* _Task to complete_:
Find every line in the records below that holds the word "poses" and copy it.

Dataset excerpts:
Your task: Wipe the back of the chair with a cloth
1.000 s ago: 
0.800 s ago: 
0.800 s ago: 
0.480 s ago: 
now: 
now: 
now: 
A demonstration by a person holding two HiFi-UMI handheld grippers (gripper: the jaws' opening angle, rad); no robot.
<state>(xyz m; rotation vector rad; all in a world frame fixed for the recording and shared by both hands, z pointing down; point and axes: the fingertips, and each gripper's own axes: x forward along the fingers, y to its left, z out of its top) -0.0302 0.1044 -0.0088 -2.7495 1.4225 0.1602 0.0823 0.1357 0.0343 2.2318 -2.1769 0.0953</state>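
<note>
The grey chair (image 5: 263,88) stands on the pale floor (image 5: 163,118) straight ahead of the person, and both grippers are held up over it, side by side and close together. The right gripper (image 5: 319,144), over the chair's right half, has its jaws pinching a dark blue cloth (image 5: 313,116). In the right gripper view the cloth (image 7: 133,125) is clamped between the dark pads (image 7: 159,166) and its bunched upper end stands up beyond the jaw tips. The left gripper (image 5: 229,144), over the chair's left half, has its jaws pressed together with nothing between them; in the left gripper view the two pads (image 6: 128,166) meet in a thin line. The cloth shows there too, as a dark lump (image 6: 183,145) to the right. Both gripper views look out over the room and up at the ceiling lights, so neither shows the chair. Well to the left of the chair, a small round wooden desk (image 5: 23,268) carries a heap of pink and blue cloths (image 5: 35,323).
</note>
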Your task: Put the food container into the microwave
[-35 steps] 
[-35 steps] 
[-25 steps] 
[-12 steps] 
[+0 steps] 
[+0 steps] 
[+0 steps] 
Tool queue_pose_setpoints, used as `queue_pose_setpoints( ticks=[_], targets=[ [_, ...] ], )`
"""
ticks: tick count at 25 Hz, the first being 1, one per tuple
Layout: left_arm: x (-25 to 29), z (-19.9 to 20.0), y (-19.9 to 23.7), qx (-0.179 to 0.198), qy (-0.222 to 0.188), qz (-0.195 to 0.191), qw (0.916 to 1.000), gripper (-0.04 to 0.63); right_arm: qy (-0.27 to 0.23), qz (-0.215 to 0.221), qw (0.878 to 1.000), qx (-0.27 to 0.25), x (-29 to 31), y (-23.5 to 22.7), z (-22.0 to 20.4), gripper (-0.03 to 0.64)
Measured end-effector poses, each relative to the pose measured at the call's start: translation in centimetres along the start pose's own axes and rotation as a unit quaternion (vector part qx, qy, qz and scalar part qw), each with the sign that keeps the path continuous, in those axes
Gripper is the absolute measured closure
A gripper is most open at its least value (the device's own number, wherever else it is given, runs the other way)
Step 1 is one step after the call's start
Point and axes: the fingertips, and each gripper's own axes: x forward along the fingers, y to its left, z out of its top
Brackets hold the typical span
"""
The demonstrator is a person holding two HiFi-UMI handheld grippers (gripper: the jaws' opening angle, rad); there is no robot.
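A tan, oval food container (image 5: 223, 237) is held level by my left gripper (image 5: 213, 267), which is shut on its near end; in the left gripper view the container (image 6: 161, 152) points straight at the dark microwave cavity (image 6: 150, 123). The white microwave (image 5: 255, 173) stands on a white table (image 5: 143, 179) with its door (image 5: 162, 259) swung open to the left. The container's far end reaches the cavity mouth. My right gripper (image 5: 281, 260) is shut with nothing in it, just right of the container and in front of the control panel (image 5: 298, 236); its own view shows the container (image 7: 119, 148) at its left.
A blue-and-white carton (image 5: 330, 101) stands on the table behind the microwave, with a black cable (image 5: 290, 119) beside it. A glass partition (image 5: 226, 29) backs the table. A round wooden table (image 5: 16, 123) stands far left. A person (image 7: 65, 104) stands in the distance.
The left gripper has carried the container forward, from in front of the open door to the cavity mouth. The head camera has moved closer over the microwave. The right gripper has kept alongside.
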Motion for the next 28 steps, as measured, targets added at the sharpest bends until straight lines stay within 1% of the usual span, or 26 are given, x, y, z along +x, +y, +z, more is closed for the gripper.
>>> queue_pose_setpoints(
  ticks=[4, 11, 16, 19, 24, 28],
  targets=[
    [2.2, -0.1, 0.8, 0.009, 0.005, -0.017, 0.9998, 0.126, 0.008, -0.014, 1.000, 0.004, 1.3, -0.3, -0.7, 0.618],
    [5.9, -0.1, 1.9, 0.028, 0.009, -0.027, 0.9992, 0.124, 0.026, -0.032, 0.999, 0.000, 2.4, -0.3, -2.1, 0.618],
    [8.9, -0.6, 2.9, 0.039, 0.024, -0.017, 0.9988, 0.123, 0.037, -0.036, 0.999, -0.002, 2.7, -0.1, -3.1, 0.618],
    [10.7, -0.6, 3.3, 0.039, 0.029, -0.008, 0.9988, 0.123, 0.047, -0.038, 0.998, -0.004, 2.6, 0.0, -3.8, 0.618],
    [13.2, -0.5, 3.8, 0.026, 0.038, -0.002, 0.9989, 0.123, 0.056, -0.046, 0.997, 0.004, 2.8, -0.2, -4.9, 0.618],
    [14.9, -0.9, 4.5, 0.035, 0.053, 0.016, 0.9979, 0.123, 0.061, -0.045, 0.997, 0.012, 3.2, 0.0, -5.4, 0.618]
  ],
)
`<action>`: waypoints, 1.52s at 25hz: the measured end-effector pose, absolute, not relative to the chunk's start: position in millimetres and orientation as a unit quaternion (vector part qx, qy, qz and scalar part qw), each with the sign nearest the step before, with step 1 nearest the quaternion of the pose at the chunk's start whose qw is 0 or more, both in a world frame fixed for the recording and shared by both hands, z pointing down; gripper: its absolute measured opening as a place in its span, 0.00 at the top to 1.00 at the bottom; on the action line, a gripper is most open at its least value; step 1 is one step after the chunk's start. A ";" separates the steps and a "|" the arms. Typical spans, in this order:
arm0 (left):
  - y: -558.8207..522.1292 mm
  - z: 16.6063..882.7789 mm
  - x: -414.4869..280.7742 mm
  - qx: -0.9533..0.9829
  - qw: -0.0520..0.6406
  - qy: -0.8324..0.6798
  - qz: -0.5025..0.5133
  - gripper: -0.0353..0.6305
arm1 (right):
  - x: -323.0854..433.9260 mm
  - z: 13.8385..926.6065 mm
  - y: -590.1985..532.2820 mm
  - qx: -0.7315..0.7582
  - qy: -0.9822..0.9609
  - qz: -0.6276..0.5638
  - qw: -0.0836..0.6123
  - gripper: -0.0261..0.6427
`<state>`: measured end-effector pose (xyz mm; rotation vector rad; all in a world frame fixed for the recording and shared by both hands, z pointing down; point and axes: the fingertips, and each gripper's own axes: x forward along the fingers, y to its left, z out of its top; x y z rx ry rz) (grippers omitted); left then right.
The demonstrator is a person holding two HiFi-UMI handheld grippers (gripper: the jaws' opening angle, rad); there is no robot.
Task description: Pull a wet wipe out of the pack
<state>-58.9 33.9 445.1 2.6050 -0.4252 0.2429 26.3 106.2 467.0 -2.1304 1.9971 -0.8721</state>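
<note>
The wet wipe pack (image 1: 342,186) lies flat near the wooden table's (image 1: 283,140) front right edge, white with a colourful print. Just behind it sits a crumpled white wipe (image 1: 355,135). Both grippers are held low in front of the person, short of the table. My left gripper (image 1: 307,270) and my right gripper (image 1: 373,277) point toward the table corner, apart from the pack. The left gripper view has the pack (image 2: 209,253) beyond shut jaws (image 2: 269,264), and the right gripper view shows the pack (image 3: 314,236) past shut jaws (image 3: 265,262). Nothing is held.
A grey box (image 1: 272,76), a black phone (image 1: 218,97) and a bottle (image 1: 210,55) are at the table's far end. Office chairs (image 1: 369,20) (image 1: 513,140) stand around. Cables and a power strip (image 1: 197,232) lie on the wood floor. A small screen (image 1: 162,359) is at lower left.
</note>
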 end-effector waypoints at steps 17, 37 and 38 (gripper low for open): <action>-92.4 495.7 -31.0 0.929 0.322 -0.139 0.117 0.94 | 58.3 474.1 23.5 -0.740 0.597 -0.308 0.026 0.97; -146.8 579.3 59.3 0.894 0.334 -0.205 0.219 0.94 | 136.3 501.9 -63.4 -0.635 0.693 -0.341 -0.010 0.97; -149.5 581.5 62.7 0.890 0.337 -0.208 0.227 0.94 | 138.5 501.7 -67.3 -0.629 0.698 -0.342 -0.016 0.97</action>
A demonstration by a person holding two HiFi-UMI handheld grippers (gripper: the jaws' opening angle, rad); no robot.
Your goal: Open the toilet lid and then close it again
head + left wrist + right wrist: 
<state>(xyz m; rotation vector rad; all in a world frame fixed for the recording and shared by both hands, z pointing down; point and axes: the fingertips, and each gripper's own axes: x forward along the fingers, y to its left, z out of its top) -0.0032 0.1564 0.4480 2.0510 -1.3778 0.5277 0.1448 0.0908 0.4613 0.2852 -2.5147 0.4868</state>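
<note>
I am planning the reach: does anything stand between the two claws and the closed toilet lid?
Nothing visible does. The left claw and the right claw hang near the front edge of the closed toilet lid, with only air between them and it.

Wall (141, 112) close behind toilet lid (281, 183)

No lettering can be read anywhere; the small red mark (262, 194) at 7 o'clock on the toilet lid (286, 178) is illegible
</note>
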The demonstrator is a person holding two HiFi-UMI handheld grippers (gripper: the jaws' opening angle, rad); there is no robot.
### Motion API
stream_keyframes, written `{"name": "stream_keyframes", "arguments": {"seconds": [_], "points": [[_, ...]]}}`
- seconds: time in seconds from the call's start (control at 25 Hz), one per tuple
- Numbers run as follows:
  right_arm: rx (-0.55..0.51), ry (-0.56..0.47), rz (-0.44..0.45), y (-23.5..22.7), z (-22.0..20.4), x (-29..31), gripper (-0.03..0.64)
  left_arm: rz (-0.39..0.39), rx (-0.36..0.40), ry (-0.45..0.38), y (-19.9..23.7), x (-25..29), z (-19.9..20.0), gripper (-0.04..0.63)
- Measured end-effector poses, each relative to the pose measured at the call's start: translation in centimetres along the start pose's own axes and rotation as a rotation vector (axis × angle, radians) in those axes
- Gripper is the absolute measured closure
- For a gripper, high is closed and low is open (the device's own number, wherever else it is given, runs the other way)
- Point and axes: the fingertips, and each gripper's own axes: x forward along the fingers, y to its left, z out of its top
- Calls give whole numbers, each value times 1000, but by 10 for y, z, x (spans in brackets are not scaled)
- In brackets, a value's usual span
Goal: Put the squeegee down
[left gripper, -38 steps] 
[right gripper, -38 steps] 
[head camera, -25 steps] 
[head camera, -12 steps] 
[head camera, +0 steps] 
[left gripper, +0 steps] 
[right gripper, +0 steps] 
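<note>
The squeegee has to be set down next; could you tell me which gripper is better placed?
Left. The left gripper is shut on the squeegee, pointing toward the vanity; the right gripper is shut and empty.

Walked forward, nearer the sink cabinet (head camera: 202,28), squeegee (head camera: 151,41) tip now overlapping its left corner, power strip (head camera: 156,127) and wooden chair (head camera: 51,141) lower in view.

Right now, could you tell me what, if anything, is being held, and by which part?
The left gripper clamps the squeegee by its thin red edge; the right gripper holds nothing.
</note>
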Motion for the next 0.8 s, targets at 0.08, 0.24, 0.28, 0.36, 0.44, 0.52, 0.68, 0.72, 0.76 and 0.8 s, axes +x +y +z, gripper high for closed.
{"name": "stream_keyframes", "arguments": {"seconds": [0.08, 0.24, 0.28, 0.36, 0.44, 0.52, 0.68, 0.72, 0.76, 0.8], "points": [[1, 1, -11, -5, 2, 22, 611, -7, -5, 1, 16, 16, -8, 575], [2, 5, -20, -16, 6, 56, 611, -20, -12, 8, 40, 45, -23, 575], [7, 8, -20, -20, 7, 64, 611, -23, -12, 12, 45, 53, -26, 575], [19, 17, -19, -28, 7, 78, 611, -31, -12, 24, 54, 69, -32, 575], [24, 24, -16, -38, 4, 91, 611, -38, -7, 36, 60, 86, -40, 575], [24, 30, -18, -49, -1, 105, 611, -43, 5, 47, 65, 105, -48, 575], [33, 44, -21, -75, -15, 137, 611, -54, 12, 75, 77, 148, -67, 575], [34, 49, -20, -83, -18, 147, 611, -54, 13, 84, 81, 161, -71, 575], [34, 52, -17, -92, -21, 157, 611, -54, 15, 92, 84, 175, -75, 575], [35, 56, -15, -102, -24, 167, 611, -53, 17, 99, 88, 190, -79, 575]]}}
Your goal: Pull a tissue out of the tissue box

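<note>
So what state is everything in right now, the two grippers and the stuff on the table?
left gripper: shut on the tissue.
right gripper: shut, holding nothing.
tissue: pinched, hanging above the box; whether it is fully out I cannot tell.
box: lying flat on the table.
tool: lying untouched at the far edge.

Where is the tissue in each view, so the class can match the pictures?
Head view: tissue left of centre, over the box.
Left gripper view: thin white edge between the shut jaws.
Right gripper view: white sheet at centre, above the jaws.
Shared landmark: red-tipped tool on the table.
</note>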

* _Reply_:
Measured end-effector poses, each relative to the pose measured at the call's start: translation in centimetres along the start pose's own axes and rotation as a unit quaternion (vector part qx, qy, qz and scalar part qw), each with the sign that keeps the path continuous, in those axes
- Measured end-effector poses, each relative to the pose measured at the call's start: translation in centimetres along the start pose's own axes and rotation as a rotation vector (axis × angle, radians) in those axes

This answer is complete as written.